Saat itu, 11 April 2014, Jokowi meresmikan sebuah greenhouse atau rumah kaca yang disebut didirikan dengan menggunakan dana pribadi mantan wali kota Solo tersebut.
Greenhouse yang terletak di halaman Rusun Marunda Blok A itu seakan menjadi pelecut bagi warga rusun untuk bertani. Sejak itu, Rusun Marunda dikenal sebagai salah satu dari sedikit rusun yang mempunyai lahan pertanian.
Kelompok Tani Rusun Marunda yang mengelola greenhouse pun kecipratan untung dari kegiatan bertani.
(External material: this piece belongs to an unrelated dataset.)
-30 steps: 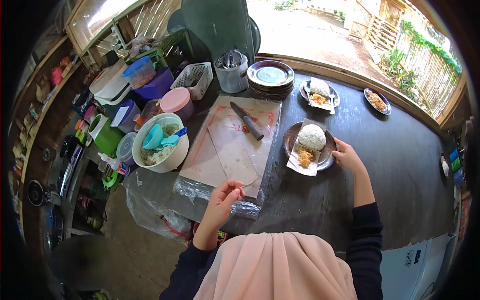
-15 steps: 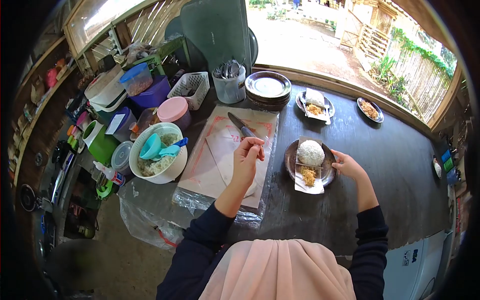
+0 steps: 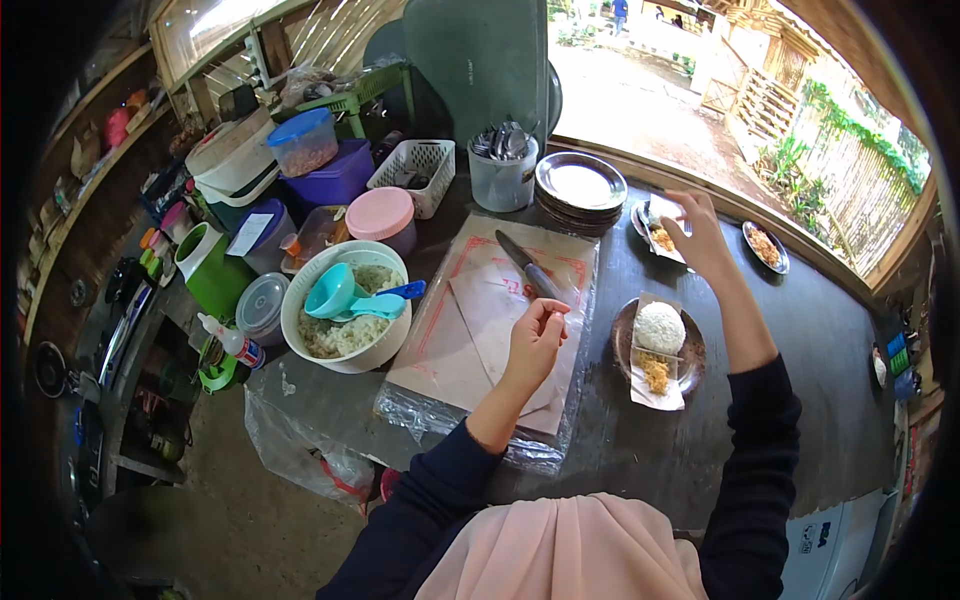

Pada 2014, mereka dapat meraup uang hingga belasan juta tiap bulan dari hasil pertanian organik yang dikembangkan di dalam greenhouse.
Baca juga : Greenhouse Marunda yang Diresmikan Jokowi, Hidup Segan Mati Tak Mau
Hampir empat tahun berselang, greenhouse itu tak lagi jadi simbol suksesnya pertanian di Rusun Marunda. Sebaliknya, bangunan berukuran 14 x 60 meter itu kini jadi simbol lesunya kegiatan pertanian di sana.
Tak Terurus
Senin (26/3/2018) kemarin, Kompas.com mengunjungi Rusun Marunda untuk melihat greenhouse senilai Rp 450 juta tersebut. Kondisi greenhouse itu seolah hidup segan mati tak mau.
Jaring-jaring tipis yang meyelimuti greenhouse tampak sobek di beberapa bagian. Rerumputan liar tumbuh hingga setinggi pinggang orang dewasa di dalam greenhouse.
Deretan pipa paralon tempat tumbuhnya tanaman hidroponik terlihat kosong. Sejumlah peralatan pertanian juga tampak bertumpuk di salah satu sudut ruangan, seakan telah ditinggalkan pemiliknya.
Ernov, petani yang ditemui Kompas.com menuturkan, greenhouse itu sudah tak digunakan sejak Desember 2017.
"Dari 2017 akhir sudah enggak dipakai lagi karena bolong-bolong gitu. Kalau bolong-bolong kan serangga hama bisa masuk," kata dia.
Kepala Unit Pengelola Rumah Susun (UPRS) Marunda Yasin Pasaribu mengatakan, bangunan itu memang sudah mulai ditinggalkan para penggunanya. Faktor ekonomi menjadi alasan utamanya.
Yasin menuturkan, sayur-sayuran dan tumbuhan hidroponik yang dikembangakan di greenhouse tersebut rupanya sulit bersaing si pasaran. Pasalnya, harga yang dipatok terlalu tinggi.
Selain itu, tanaman-tanaman yang ditanam secara hidroponik di sana tidak sesuai dengan kebutuhan warga sekitar. Sebut saja pokcay atau caisim yang namanya saja mungkin asing di telinga para penghuni rusun.
Kini, para petani memilih menanam tanaman yang lebih "dekat" dengan kebutuhan masyarakat seperti tomat, cabai, dan terong. Penjualannya pun terbatas pada warga sekitar.